Un estudio publicado recientemente en The Lancet encontró que se espera que la tasa de cáncer de hígado vinculado con MASLD aumente durante la próxima década (en inglés). Para el 2040, más del 55% de los adultos en el país podrían tener MASLD (antes conocida como enfermedad de hígado graso no alcohólico), según calcula el estudio.
“MASLD se refiere a un estado en el que hay grasa sin inflamación ni cicatrización, y aunque se considera una condición hepática anormal, por sí sola no aumenta significativamente el riesgo de cáncer de hígado”, explica el Dr.

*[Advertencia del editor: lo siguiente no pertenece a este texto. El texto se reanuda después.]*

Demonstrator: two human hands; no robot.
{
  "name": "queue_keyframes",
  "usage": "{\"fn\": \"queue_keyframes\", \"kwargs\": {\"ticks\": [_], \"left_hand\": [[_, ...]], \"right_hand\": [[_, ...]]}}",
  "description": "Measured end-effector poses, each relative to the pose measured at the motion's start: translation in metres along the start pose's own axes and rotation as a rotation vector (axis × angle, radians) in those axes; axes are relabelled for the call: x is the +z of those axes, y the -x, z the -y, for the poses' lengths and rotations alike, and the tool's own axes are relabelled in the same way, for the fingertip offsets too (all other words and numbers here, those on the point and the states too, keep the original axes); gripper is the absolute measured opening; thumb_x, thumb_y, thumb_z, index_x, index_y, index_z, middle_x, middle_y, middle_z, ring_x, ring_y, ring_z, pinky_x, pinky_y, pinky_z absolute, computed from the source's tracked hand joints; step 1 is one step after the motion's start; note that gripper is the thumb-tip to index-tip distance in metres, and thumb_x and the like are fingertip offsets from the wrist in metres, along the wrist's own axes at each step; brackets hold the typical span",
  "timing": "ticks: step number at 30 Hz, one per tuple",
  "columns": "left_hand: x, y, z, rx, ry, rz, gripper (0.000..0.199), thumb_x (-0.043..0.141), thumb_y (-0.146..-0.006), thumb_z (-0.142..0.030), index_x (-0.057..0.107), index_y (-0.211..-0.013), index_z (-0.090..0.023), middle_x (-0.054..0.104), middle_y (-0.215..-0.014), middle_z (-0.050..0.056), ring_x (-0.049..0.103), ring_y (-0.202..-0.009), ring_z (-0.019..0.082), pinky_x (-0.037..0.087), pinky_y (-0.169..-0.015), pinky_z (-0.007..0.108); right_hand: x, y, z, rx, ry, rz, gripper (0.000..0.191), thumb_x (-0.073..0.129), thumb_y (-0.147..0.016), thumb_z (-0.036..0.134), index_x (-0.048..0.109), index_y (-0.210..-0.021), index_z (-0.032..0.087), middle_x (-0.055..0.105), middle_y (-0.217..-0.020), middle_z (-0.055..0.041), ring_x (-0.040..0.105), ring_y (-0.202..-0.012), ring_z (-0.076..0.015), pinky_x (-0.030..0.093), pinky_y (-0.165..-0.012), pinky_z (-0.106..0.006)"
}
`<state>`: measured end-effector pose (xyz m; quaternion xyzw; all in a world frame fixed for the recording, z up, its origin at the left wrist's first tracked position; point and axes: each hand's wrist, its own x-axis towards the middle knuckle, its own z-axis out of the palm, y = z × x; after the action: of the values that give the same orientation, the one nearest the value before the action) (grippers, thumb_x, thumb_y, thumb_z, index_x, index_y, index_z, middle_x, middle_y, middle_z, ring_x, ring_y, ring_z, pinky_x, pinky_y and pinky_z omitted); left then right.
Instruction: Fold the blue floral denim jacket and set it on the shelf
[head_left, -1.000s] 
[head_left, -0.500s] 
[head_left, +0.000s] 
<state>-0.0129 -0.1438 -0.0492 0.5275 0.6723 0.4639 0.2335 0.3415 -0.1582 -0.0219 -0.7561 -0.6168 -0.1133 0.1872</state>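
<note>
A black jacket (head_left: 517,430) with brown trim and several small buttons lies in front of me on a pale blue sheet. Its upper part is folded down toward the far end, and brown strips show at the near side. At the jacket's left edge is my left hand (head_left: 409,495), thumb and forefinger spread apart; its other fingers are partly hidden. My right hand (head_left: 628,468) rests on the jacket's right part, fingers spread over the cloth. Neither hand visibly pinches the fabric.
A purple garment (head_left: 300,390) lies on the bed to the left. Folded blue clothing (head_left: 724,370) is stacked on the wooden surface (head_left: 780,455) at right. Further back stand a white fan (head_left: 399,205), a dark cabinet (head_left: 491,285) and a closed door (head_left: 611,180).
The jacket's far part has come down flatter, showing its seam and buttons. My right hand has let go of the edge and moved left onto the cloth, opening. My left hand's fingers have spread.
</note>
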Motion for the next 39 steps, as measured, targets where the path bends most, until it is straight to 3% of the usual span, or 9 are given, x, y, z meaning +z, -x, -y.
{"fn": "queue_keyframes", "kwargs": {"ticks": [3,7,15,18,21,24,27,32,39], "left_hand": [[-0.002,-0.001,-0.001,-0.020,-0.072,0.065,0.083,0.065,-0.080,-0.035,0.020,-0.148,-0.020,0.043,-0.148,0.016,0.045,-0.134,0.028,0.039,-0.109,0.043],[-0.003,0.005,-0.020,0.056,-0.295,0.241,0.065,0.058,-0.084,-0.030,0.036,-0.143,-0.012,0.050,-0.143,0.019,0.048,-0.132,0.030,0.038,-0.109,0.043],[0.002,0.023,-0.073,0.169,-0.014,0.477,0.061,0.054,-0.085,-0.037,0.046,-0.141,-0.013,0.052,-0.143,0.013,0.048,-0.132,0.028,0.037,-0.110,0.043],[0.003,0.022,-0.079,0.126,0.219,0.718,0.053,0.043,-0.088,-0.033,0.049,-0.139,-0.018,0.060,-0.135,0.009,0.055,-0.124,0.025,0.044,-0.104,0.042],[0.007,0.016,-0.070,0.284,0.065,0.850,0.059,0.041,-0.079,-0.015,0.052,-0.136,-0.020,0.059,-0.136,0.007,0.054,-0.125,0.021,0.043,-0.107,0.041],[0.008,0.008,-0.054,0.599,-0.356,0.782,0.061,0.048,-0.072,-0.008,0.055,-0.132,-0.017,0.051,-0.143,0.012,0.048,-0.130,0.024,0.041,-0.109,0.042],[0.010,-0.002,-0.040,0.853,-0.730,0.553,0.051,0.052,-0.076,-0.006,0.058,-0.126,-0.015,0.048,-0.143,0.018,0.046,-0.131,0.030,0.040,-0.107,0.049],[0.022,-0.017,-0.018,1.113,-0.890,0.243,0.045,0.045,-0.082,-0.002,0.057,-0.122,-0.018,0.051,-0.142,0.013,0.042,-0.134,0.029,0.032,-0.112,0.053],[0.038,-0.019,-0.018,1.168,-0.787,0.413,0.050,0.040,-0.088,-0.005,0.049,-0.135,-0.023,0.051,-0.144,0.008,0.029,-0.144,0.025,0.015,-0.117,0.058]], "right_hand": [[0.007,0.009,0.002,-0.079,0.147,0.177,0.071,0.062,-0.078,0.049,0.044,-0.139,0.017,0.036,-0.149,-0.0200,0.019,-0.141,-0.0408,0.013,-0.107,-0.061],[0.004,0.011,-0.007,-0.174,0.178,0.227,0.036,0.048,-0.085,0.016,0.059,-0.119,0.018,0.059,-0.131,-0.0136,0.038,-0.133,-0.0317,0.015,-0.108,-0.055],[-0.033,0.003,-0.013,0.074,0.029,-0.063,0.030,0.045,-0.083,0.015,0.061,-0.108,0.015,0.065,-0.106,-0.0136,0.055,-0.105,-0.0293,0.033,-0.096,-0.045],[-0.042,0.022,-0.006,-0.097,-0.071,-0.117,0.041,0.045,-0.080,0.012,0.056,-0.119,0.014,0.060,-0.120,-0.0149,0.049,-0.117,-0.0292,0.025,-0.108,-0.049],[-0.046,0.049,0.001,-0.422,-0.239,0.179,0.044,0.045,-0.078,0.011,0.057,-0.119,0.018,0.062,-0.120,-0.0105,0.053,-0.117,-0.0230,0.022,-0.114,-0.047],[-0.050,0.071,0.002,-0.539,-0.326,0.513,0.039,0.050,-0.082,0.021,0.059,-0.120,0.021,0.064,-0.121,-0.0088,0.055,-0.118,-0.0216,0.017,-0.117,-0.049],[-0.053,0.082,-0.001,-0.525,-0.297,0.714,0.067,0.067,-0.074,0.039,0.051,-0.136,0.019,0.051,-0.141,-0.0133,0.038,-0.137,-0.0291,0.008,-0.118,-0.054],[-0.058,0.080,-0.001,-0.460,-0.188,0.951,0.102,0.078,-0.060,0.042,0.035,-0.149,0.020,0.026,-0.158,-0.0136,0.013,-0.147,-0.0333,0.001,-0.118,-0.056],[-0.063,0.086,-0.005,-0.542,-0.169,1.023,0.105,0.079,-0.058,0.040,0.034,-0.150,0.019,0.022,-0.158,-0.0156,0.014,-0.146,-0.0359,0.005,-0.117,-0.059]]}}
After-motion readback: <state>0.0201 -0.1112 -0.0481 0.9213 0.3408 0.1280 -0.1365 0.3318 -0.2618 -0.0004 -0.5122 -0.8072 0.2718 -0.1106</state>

Scott Friedman, director del Instituto de Investigación del Hígado en la Facultad de Medicina Icahn en Mount Sinai. “Sin embargo, cuando MASLD evoluciona a esteatohepatitis asociada con disfunción metabólica (MASH), lo que ocurre en aproximadamente el 20% de los pacientes con MASLD que desarrollan inflamación y cicatrización, entonces el riesgo de cáncer de hígado aumenta a medida que progresa la cicatrización del hígado”.
Sigue leyendo para conocer más sobre el cáncer de hígado, incluidas sus causas, síntomas, tratamiento y lo que puedes hacer para reducir tu riesgo de padecer la enfermedad.
Tipos de cáncer de hígado
El carcinoma hepatocelular (CHC) es, por mucho, el tipo más común de cáncer primario de hígado, es decir, aquel que se desarrolla en el propio hígado. Con frecuencia se relaciona con daño hepático de larga evolución debido a las hepatitis B y C o con cirrosis hepática causada por el consumo excesivo de alcohol.
El segundo tipo más común de cáncer de hígado es el colangiocarcinoma intrahepático (ICC), que ocurre en los conductos biliares del hígado. Las tasas de supervivencia tanto del HCC como del ICC son extremadamente bajas: solo 1 de cada 5 personas con HCC o ICC sigue viva cinco años después de haber sido diagnosticada.